DROWNED IN GUINNESS Brenda O'Malley is home making dinner as usual, when Tim Finnegan arrives at her door. "Brenda, may I come in?" he asks. "I've somethin' to tell ya." "Of course you can come in. You're always welcome, Tim. But where's my husband?" "That's what I'm here to be tellin' ya, Brenda. There was an accident down at the Guinness brewery." "Oh, God no!" cries Brenda. "Please don't tell me..." "I must, Brenda. Your husband Shamus is dead and gone. I'm sorry." Finally, she looked up at Tim. "How did it happen, Tim?" "It was terrible, Brenda. He fell into a vat of Guinness Stout and drowned. " Oh my dear Jesus! But you must tell me true, Tim. Did he at least go quickly?" "Well, Brenda, no." "No?" "Fact is, he got out three times to pee."
STINK BAIT A woman goes into Wal-Mart to buy a rod and reel. She doesn't know which one to get so she just grabs one and goes over to the register. There is a Wal-Mart "associate" standing there with dark shades on. She says, "Excuse me sir...can you tell me anything about this rod and reel?" He says, "Ma'am I'm blind but if you will drop it on the counter I can tell you everything you need to know about it from the sound that it makes." She didn't believe him, but dropped it on the counter anyway. He said, "That's a 6' graphite rod with a Zebco 202 reel and 10 lb. test line...It's a good all around rod and reel and it's $20.00". She says, "That's amazing that you can tell all that just by the sound of it dropping on the counter. I think it's what I'm looking for so I'll take it." He walks behind the counter to the register, and in the meantime the woman farts. At first she is embarrassed but then realizes that there is no way he could tell it was her.... being blind he wouldn't know that she was the only person around. He rings up the sale and says, "That will be $25.50." She says, "But didn't you say it was $20.00?" He says, "Yes ma'am, the rod and reel is $20.00, the duck call is $3.00, and the catfish stink bait is $2.50."
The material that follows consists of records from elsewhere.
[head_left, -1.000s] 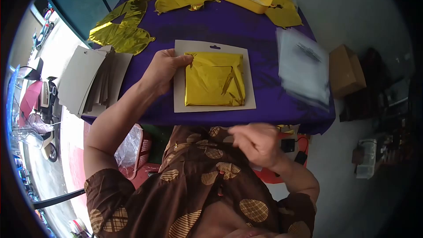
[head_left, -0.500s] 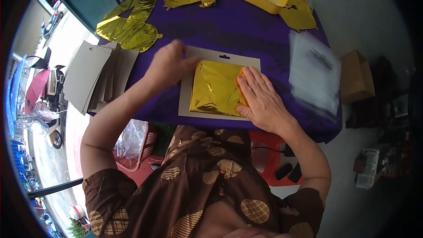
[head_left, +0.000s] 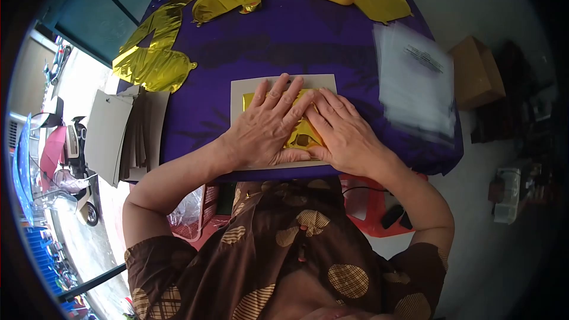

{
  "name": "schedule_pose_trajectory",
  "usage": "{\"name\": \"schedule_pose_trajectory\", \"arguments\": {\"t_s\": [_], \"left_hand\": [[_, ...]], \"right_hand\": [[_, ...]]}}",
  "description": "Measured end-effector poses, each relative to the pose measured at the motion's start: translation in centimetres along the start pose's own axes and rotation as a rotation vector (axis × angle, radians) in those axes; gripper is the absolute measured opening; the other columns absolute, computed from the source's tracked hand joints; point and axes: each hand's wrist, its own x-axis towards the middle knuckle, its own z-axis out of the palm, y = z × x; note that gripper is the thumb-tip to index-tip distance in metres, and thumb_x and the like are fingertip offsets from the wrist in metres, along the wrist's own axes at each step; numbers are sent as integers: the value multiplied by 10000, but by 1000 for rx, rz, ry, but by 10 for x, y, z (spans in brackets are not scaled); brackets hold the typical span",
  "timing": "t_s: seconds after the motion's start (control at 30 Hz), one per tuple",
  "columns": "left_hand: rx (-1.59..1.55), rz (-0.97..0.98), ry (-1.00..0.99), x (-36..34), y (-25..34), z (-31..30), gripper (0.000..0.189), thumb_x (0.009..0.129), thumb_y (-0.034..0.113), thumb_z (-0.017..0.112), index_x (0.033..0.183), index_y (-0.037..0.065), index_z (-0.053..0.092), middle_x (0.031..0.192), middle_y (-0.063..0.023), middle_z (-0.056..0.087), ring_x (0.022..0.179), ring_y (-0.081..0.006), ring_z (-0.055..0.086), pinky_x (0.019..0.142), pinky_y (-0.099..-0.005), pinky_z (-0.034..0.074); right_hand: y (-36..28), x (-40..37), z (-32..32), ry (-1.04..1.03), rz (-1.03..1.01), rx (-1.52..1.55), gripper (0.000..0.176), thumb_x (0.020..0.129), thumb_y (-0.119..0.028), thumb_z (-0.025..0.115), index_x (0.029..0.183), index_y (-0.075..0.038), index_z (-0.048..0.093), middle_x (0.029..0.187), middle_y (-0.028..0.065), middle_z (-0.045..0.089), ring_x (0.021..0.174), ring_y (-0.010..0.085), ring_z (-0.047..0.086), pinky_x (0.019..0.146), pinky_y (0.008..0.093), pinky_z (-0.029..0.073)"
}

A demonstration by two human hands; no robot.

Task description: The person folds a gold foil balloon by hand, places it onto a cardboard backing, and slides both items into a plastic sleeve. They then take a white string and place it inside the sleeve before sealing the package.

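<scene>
So the folded gold foil (head_left: pixel 304 136) sits on the card (head_left: pixel 323 81) on the bench (head_left: pixel 308 29), left hand (head_left: pixel 261 130) and right hand (head_left: pixel 349 139) flat over it, fingers (head_left: pixel 277 90) straight and slightly spread, gripping nothing. Plastic sleeves (head_left: pixel 415 80) lie right of the card. My worry: foil looks slick and springy, so uneven pressing could skid it sideways or pop folds open.

This looks like a small home workshop or shopfront opening onto a street: beyond the left hand (head_left: pixel 267 121), past a teal door (head_left: pixel 98 9), stand parked motorbikes (head_left: pixel 77 142); ahead of both hands, gold foil shapes (head_left: pixel 154 53) lie on a purple-covered table (head_left: pixel 284 41), with stacked cards (head_left: pixel 112 136) left and clear plastic sleeves (head_left: pixel 415 80) beyond the right hand (head_left: pixel 347 133)
</scene>
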Motion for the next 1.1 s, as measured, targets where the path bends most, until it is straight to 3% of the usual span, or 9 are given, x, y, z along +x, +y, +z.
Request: {"name": "schedule_pose_trajectory", "arguments": {"t_s": [0.17,0.2,0.4,0.73,1.1], "left_hand": [[35,12,-66,0,-1,1,1104,838,865,360,1578,60,210,1606,-250,234,1485,-498,162,1186,-641,112],[32,14,-85,0,-1,-1,1125,819,887,354,1580,71,213,1606,-245,235,1484,-501,161,1183,-650,105],[-22,30,-103,1,-2,-2,1195,732,960,364,1573,118,256,1608,-226,244,1481,-508,159,1170,-684,82],[-35,7,-155,4,0,-6,1037,836,811,429,1571,99,264,1612,-231,236,1496,-496,126,1173,-680,44],[-97,-1,-120,2,-1,-4,1047,852,781,448,1563,41,242,1604,-241,249,1494,-489,156,1169,-680,53]], "right_hand": [[29,-8,-26,112,125,289,449,902,-155,651,1297,27,540,1425,215,489,1369,432,400,1115,476,381],[32,-8,-27,164,113,213,307,863,-17,619,1165,39,608,1291,173,563,1278,408,473,1038,446,453],[40,-10,-29,150,10,82,310,779,82,588,1069,7,666,1118,129,555,1094,332,531,944,421,484],[47,-6,-35,50,-85,41,332,779,33,617,1099,-25,681,1183,88,548,1154,278,515,980,404,491],[53,1,-34,5,-121,43,317,795,-9,628,1082,-91,734,1221,85,547,1159,283,517,976,404,491]]}}
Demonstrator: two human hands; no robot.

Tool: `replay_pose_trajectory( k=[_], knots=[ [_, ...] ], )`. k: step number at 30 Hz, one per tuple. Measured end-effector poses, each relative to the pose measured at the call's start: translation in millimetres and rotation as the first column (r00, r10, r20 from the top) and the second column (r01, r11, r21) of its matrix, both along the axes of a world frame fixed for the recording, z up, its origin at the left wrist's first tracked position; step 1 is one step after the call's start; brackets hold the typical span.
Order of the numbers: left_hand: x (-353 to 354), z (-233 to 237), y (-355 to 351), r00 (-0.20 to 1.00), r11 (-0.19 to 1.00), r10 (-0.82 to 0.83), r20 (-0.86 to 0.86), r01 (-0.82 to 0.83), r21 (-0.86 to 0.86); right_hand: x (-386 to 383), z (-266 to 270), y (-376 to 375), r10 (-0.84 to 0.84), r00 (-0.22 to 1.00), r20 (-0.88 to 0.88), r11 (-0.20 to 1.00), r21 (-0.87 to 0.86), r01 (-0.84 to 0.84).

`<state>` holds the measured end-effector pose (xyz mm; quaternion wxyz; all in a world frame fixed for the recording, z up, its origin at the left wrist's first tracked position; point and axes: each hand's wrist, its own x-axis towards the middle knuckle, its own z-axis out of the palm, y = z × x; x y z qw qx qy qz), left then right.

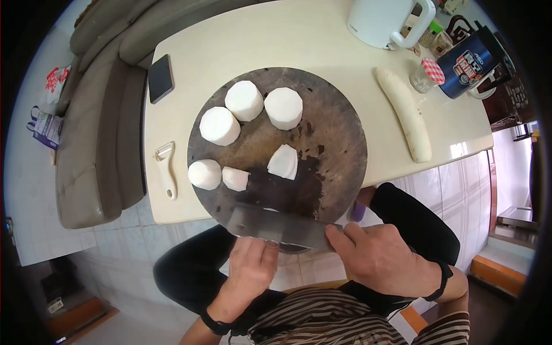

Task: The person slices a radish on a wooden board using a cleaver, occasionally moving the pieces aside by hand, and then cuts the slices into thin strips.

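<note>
My right hand (376,253) grips the handle of a cleaver (282,227), whose broad blade lies across the near edge of a round wooden cutting board (339,138). My left hand (250,264) is at the blade's near edge, its fingers curled together; what they hold, if anything, is hidden. Peeled white radish chunks stand on the board: a faceted one (283,108), another at the back (244,100), one to the left (219,126) and a rounded end (204,174). Two smaller cut radish pieces (236,179) (283,162) lie nearer the middle.
A long whole radish (404,114) lies right of the board. Left are a white peeler (165,171) and a phone (161,79). A white kettle (382,23), a checked-lid jar (427,75) and a blue container (470,62) stand at the back right. A sofa (103,138) is beyond.
</note>
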<state>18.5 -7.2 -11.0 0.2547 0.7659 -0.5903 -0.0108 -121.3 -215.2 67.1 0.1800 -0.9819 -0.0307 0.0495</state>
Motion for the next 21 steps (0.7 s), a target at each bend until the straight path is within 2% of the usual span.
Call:
replay_pose_trajectory(
  k=[3, 6, 9, 11, 15, 17, 21],
  knots=[
    [0, -1, -1, 0.998, 0.999, 0.040, -0.037, -0.040, 0.008, 6, 0, 0, 0.025, 0.999, -0.046, 1.000, -0.004, -0.026],
    [3, 1, -3, 1.000, 0.999, -0.001, 0.012, 0.002, -0.041, 22, 0, 3, 0.040, 0.997, -0.070, 0.998, 0.057, -0.036],
    [1, 2, -2, 0.999, 0.999, -0.018, 0.044, 0.019, -0.031, 35, -3, 15, 0.025, 0.999, -0.039, 0.998, 0.054, -0.023],
    [-2, -1, 1, 0.999, 0.999, 0.038, -0.011, -0.038, 0.008, 40, -6, 23, 0.029, 0.999, 0.032, 1.000, -0.010, -0.029],
    [0, 4, -3, 0.999, 1.000, 0.006, 0.036, -0.006, -0.008, 34, -12, 19, 0.000, 0.998, 0.062, 1.000, -0.031, 0.002],
    [0, 3, -9, 0.995, 0.997, 0.031, 0.094, -0.024, -0.078, 28, -13, 9, -0.018, 0.999, 0.044, 0.993, 0.121, 0.012],
    [-1, 1, -3, 0.998, 0.999, 0.019, 0.067, -0.016, -0.042, 18, -8, 7, 0.037, 0.999, -0.015, 0.997, 0.069, -0.036]
  ],
)
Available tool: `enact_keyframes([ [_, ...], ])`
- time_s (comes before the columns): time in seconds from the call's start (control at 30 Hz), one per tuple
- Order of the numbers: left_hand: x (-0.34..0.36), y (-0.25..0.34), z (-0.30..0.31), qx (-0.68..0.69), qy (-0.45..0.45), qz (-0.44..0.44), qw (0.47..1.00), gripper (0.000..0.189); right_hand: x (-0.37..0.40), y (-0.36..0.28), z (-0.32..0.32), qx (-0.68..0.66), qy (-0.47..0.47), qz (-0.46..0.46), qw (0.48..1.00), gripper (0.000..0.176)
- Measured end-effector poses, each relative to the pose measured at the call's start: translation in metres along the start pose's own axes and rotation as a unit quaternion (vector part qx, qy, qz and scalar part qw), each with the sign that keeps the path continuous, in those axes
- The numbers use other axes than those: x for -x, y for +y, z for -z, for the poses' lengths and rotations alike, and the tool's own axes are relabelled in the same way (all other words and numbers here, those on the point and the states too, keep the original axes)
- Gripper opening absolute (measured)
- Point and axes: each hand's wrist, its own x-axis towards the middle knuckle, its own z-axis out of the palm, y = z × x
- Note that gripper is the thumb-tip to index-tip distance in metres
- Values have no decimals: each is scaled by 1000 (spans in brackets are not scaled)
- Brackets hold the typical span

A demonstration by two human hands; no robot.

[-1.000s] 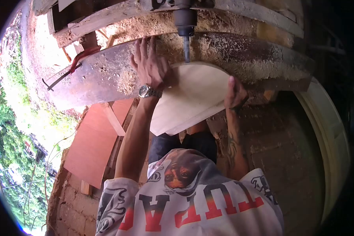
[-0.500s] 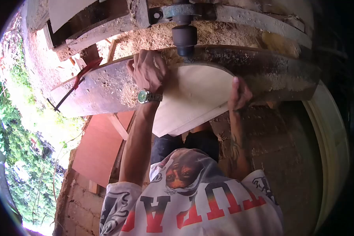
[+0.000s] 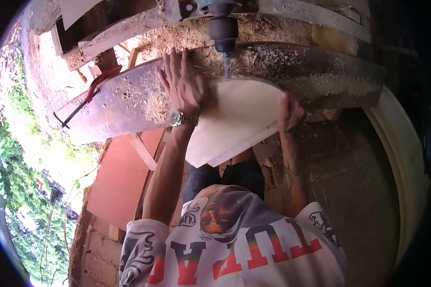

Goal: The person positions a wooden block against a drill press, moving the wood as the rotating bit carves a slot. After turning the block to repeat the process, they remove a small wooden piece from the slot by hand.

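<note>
A pale wooden board (image 3: 239,115) with a curved far edge lies over the near edge of a sawdust-covered worktable (image 3: 330,79). My left hand (image 3: 183,86) rests at the board's left side, its fingers stretched out toward the table's far side. My right hand (image 3: 291,114) grips the board's right edge, thumb on top and fingers beneath. Just beyond the curved edge, a bit (image 3: 226,62) points down from a dark chuck (image 3: 223,33), its tip right by the board's rim.
A red-handled tool with a dark metal bar (image 3: 91,93) lies at the table's left end. Wood shavings cover the tabletop behind the bit. A reddish panel (image 3: 117,179) leans below on the left, and a pale curved frame (image 3: 392,143) stands at the right.
My left hand's fingers have gone from curled to stretched out. More of the bit shows under the chuck. The board has barely shifted, and my right hand keeps its grip.
</note>
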Motion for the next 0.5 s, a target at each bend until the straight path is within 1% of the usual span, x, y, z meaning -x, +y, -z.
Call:
enact_keyframes([
  [0.03,5,-1,1,3,-1,-2,1000,87,12,3,2,26,0,5,1000,42],
  [0.13,18,-4,-1,8,8,-15,1000,87,33,5,2,-7,-11,-14,1000,40],
  [0.23,30,-8,1,-8,-13,-2,1000,87,49,10,-5,-17,-8,-32,999,39],
  [0.27,36,-12,1,22,7,-2,1000,83,53,9,-5,-33,-14,-37,999,38],
  [0.33,42,-20,3,26,12,-2,1000,81,62,8,-8,-65,-29,-51,996,38],
  [0.43,40,-23,2,28,27,-3,999,75,53,-14,-4,-83,-56,-59,993,37],
  [0.5,39,-25,4,31,28,-4,999,73,54,-7,-12,-86,-29,-65,994,34],
])
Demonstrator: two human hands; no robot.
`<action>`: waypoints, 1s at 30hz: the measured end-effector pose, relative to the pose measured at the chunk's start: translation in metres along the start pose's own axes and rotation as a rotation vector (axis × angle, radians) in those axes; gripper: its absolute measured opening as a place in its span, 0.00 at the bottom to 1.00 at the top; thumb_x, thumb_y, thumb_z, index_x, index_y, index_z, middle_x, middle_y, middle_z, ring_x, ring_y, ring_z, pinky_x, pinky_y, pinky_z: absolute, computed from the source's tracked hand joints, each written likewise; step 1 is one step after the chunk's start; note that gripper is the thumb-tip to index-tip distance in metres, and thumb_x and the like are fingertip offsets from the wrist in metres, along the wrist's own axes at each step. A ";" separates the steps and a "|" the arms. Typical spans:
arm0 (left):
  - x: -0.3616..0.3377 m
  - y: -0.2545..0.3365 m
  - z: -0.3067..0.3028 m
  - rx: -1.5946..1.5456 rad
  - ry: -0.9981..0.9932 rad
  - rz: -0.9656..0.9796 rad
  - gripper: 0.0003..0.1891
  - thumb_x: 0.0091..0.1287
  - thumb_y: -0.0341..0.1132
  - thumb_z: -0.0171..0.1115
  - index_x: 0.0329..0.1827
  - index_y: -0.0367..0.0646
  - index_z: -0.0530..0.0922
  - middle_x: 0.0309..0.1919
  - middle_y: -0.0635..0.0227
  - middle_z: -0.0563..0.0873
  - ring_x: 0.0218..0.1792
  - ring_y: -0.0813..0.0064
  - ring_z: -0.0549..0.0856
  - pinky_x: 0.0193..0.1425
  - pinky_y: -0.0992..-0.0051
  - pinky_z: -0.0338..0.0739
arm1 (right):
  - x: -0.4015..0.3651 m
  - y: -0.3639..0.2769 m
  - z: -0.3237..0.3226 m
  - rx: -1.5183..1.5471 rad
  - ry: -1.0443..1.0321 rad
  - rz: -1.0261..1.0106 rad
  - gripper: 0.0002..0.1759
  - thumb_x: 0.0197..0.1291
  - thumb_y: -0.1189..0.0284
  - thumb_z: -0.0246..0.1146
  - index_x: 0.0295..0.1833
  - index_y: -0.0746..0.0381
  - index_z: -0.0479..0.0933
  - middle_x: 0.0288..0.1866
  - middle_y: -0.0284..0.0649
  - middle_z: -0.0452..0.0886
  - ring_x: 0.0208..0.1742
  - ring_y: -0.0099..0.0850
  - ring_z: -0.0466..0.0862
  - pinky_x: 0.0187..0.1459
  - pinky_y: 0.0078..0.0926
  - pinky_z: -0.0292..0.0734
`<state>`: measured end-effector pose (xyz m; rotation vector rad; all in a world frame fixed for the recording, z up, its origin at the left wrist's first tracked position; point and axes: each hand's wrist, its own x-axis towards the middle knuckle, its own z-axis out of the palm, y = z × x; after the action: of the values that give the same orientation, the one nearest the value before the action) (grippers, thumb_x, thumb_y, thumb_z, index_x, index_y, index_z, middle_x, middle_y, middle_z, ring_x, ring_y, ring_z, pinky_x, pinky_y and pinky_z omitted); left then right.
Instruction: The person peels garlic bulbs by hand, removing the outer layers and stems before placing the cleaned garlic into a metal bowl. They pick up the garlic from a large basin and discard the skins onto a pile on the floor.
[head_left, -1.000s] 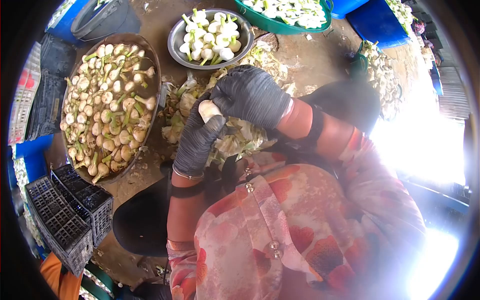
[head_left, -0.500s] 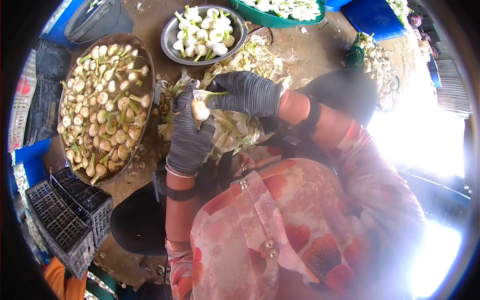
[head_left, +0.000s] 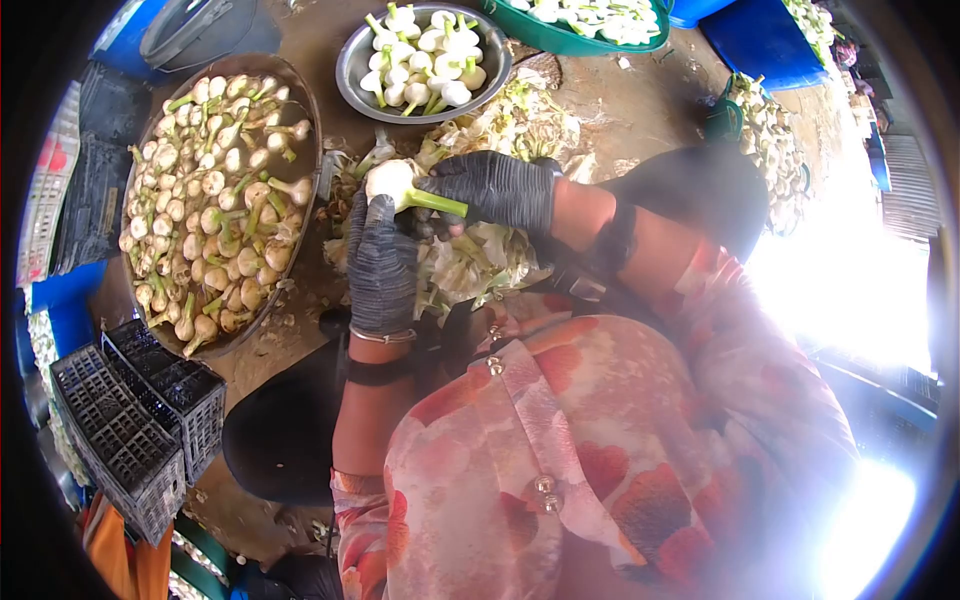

TIGHT SKIRTS A woman was trying to board a bus, but her skirt was too tight and she couldn't step up. She reached behind her and lowered the zipper a bit and tried again. The Skirt was still too tight. She reached behind her and lowered the zipper some more. She still couldn't get on the bus and lowered the zipper a third time. All of the sudden, she felt two hands on her butt, which proceeded to push her up onto the bus. She spun around, with anger in her eyes and said very indignantly, "Sir, I do not know you well enough for you to behave in such a manner!!" The man smiled coyly and said, "Lady, I don't know you well enough for you to unzip my fly three times either!"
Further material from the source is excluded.